What is being asked -
For the string "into", work out how many lines of the data contain it and give that number with nothing added.

***** Available data

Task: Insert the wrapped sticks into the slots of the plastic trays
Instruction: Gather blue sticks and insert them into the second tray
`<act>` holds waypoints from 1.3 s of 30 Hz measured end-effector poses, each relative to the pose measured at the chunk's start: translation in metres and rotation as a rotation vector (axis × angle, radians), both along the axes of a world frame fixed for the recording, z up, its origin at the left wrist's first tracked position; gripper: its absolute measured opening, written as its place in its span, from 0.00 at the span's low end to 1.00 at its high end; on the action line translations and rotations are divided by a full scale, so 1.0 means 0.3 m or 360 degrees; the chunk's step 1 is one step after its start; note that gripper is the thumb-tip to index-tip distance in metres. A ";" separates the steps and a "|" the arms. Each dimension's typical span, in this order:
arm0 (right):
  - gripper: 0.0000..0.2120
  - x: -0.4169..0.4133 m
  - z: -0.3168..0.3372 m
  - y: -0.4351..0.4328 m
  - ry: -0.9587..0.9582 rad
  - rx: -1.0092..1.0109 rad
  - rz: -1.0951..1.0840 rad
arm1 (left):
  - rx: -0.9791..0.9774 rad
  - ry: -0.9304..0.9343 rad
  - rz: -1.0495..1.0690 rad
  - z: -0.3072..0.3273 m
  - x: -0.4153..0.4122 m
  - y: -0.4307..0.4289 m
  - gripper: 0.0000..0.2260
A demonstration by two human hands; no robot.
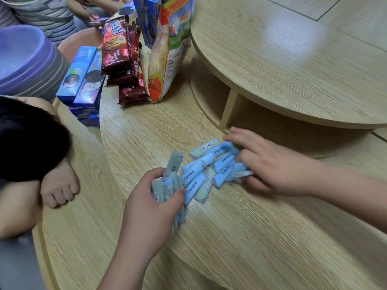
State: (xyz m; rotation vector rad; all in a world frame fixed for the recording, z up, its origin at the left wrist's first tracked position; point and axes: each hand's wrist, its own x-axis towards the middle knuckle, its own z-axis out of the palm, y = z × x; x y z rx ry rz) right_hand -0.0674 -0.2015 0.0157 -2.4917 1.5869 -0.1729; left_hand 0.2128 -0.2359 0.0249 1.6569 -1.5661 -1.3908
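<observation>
- Left hand [156, 197] is clamped on a bundle of sticks [167, 189]; square their ends before slotting.
- Right hand [270, 164], fingers spread, rests on the loose pile [211, 166] beside the left; lift one at a time.
- No trays visible.

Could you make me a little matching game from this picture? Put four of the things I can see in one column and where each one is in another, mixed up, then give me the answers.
Things:
1. Bundle of wrapped blue and green sticks
2. Loose pile of wrapped blue and green sticks
3. Dark red biscuit packets
4. Stack of purple plastic bowls

Places:
A. Far left, beyond the wooden table's edge
B. Gripped in the left hand
C. Leaning upright at the table's far side
D. Flat on the table under the right hand

Pairs: 1-B, 2-D, 3-C, 4-A
</observation>
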 end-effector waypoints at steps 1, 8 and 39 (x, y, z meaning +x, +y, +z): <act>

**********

Result of this task -
2